### Work instructions
Give all of the data below again exactly, and drop the images.

### Dataset extract

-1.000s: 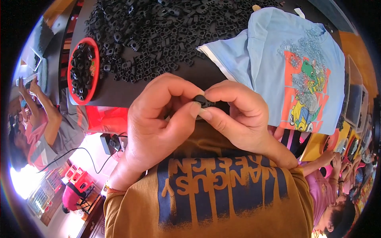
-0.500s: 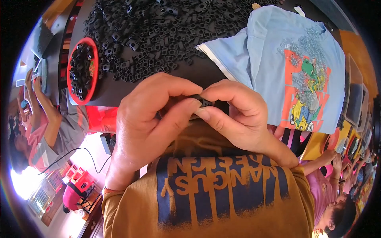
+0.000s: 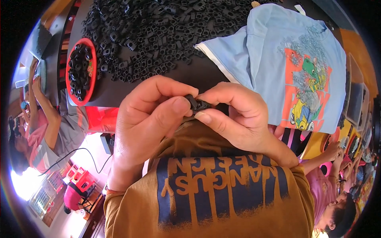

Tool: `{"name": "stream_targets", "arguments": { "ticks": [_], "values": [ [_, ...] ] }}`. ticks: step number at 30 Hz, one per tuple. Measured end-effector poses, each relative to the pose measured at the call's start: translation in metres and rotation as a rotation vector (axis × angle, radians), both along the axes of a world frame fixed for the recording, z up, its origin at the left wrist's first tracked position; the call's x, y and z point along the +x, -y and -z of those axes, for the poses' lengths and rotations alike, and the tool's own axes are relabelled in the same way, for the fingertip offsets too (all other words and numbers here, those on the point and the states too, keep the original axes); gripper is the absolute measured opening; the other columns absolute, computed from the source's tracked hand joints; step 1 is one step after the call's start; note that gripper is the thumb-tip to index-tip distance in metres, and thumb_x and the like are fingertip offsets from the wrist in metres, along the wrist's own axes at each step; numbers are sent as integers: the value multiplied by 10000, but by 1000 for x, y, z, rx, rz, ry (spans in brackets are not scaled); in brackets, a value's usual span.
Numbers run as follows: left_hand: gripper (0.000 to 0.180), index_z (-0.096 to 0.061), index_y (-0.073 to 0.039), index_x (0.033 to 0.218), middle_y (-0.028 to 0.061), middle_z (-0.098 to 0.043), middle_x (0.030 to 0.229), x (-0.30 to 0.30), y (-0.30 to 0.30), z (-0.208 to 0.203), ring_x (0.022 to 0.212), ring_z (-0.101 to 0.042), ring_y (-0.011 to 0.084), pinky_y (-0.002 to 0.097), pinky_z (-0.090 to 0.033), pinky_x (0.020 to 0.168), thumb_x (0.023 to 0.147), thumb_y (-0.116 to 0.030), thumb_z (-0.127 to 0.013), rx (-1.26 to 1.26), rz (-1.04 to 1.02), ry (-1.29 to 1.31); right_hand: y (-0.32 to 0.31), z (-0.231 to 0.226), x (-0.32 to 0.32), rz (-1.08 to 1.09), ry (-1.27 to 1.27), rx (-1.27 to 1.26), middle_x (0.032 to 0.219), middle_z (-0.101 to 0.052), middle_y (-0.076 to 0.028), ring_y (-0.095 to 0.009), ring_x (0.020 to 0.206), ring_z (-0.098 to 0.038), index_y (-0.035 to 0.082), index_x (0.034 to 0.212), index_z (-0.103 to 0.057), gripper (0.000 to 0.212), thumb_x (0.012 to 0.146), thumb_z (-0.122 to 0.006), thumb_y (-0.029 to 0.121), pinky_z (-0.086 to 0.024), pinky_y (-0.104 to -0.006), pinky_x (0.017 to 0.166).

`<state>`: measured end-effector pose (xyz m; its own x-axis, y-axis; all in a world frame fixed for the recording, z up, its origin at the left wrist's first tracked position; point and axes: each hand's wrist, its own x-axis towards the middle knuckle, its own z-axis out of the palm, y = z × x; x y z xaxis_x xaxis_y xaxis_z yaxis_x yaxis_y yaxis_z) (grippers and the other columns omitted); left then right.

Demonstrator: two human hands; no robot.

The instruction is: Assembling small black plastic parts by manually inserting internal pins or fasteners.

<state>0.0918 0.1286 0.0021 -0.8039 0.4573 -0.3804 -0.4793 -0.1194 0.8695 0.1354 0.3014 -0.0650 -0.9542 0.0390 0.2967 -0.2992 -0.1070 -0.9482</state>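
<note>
A small black moulded-plastic piece (image 3: 193, 102), chunky and angular with a faint sheen, sits between the left grip (image 3: 145, 115) and the right grip (image 3: 242, 115). Both are bare-handed pinches, thumb toward fingertip, closed on it from either side. Whether it is one part or two set together cannot be told; a tiny bright glint shows near its middle.

Beyond the grips spreads a dense heap of black plastic parts (image 3: 158, 37), blocky with rounded holes, thinning to scattered single ones on its near side. Left of the grips, a smooth-rimmed red dish (image 3: 81, 102) is piled with more black parts. To their right lies a soft, creased light-blue T-shirt (image 3: 266, 51), pale-edged at the sleeve and printed in orange, green and yellow; tiny greyish, glassy-looking bits (image 3: 309, 39), too fine to make out, are strewn across it.

All these rest on a dark, smooth surface (image 3: 194, 73). Nearer than the grips is the wearer's mustard-brown shirt (image 3: 234, 218) with navy print. Lower left of them are a thin black cable (image 3: 81, 149) and red plastic seating (image 3: 82, 181); far right, clear plastic boxes (image 3: 355, 95) and a person in pink (image 3: 322, 194).
</note>
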Motion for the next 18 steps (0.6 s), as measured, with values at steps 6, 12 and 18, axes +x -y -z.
{"name": "stream_targets", "arguments": {
  "ticks": [6,12,18],
  "values": [
    [143,-610,36,1069,27,-651,891,-1,5,-2,687,-509,3,142,-393,569,947,-37,-593,-78,45,-68,-10,-4,0,-138,17,38,895,-678,-106,-184,770,-640,-18,1012,-643,193,830,-708,-9,-471,-283,688],
    [106,-610,26,1036,15,-641,922,-1,1,-7,816,-556,32,176,-453,709,945,-27,-593,-86,89,-106,-14,-5,2,-189,45,59,941,-685,-126,-180,827,-649,-46,1040,-640,212,836,-695,-42,-491,-274,741],
    [92,-618,19,987,51,-631,842,-6,1,-10,752,-589,101,232,-462,663,897,0,-616,-477,242,-508,-13,-4,3,-165,22,88,925,-689,-125,-186,808,-651,-43,1024,-648,202,829,-699,-43,-491,-274,734]
  ]
}}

### Answer to the exercise
-1.000s: 
-0.500s: 
+0.000s: 

Tool: `{"name": "stream_targets", "arguments": { "ticks": [_], "values": [ [_, ...] ] }}`. ticks: step number at 30 Hz, one per tuple. Measured end-effector poses, each relative to the pose measured at the call's start: translation in metres and rotation as a rotation vector (axis × angle, radians), both along the axes of a world frame fixed for the recording, z up, its origin at the left wrist's first tracked position; the call's x, y and z point along the +x, -y and -z of those axes, for the poses' lengths and rotations alike, and the tool's own axes are relabelled in the same way, for the fingertip offsets too (all other words and numbers here, those on the point and the states too, keep the original axes); gripper is the absolute measured opening; the other columns absolute, computed from the source's tracked hand joints; step 1 is one step after the call's start; note that gripper is the thumb-tip to index-tip distance in metres, and thumb_x and the like are fingertip offsets from the wrist in metres, along the wrist's own axes at each step; numbers are sent as integers: the value multiplied by 10000, but by 1000 for x, y, z, rx, rz, ry (spans in brackets are not scaled); in brackets, a value's usual span.
Numbers run as follows: left_hand: gripper (0.000 to 0.180), index_z (-0.096 to 0.061), index_y (-0.073 to 0.039), index_x (0.033 to 0.218), middle_y (-0.028 to 0.061), middle_z (-0.098 to 0.043), middle_x (0.030 to 0.229), x (-0.30 to 0.30), y (-0.30 to 0.30), z (-0.208 to 0.203), ring_x (0.022 to 0.212), ring_z (-0.101 to 0.042), ring_y (-0.011 to 0.084), pinky_y (-0.002 to 0.097), pinky_z (-0.090 to 0.033), pinky_x (0.020 to 0.168), thumb_x (0.023 to 0.147), thumb_y (-0.116 to 0.030), thumb_z (-0.127 to 0.013), rx (-1.26 to 1.26), rz (-1.04 to 1.02), ry (-1.29 to 1.31); right_hand: y (-0.32 to 0.31), z (-0.231 to 0.226), x (-0.32 to 0.32), rz (-1.08 to 1.09), ry (-1.27 to 1.27), rx (-1.27 to 1.26), middle_x (0.032 to 0.219), middle_z (-0.101 to 0.052), middle_y (-0.076 to 0.028), ring_y (-0.095 to 0.009), ring_x (0.020 to 0.206), ring_z (-0.098 to 0.038), index_y (-0.035 to 0.082), index_x (0.034 to 0.212), index_z (-0.103 to 0.057), gripper (0.000 to 0.212), thumb_x (0.012 to 0.146), thumb_z (-0.122 to 0.006), thumb_y (-0.029 to 0.121), pinky_z (-0.086 to 0.024), pinky_y (-0.104 to -0.006), pinky_x (0.017 to 0.166).

`<state>`: measured end-effector pose (xyz m; its own x-axis, y-axis; all in a world frame fixed for the recording, z up, its origin at the left wrist's first tracked position; point and axes: each hand's wrist, its own x-axis towards the middle knuckle, its own z-axis out of the palm, y = z × x; x y z xaxis_x xaxis_y xaxis_z yaxis_x yaxis_y yaxis_z) (grippers and the other columns omitted); left then right.

Demonstrator: two human hands; no robot.

The instruction is: Assembling small black plastic parts by manually inserting internal pins or fasteners.

<state>0.0918 0.1286 0.0021 -0.8039 0.4573 -0.3804 -0.4793 -0.1194 0.8695 0.1354 0.3014 -0.0650 -0.9542 0.0390 0.2967 -0.2992 -0.1070 -0.9482</state>
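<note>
A small black moulded-plastic piece (image 3: 193, 102), chunky and angular with a faint sheen, sits between the left grip (image 3: 145, 115) and the right grip (image 3: 242, 115). Both are bare-handed pinches, thumb toward fingertip, closed on it from either side. Whether it is one part or two set together cannot be told; a tiny bright glint shows near its middle.

Beyond the grips spreads a dense heap of black plastic parts (image 3: 158, 37), blocky with rounded holes, thinning to scattered single ones on its near side. Left of the grips, a smooth-rimmed red dish (image 3: 81, 102) is piled with more black parts. To their right lies a soft, creased light-blue T-shirt (image 3: 266, 51), pale-edged at the sleeve and printed in orange, green and yellow; tiny greyish, glassy-looking bits (image 3: 309, 39), too fine to make out, are strewn across it.

All these rest on a dark, smooth surface (image 3: 194, 73). Nearer than the grips is the wearer's mustard-brown shirt (image 3: 234, 218) with navy print. Lower left of them are a thin black cable (image 3: 81, 149) and red plastic seating (image 3: 82, 181); far right, clear plastic boxes (image 3: 355, 95) and a person in pink (image 3: 322, 194).
</note>
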Motion for the next 18 steps (0.6 s), as measured, with values at steps 6, 12 and 18, axes +x -y -z.
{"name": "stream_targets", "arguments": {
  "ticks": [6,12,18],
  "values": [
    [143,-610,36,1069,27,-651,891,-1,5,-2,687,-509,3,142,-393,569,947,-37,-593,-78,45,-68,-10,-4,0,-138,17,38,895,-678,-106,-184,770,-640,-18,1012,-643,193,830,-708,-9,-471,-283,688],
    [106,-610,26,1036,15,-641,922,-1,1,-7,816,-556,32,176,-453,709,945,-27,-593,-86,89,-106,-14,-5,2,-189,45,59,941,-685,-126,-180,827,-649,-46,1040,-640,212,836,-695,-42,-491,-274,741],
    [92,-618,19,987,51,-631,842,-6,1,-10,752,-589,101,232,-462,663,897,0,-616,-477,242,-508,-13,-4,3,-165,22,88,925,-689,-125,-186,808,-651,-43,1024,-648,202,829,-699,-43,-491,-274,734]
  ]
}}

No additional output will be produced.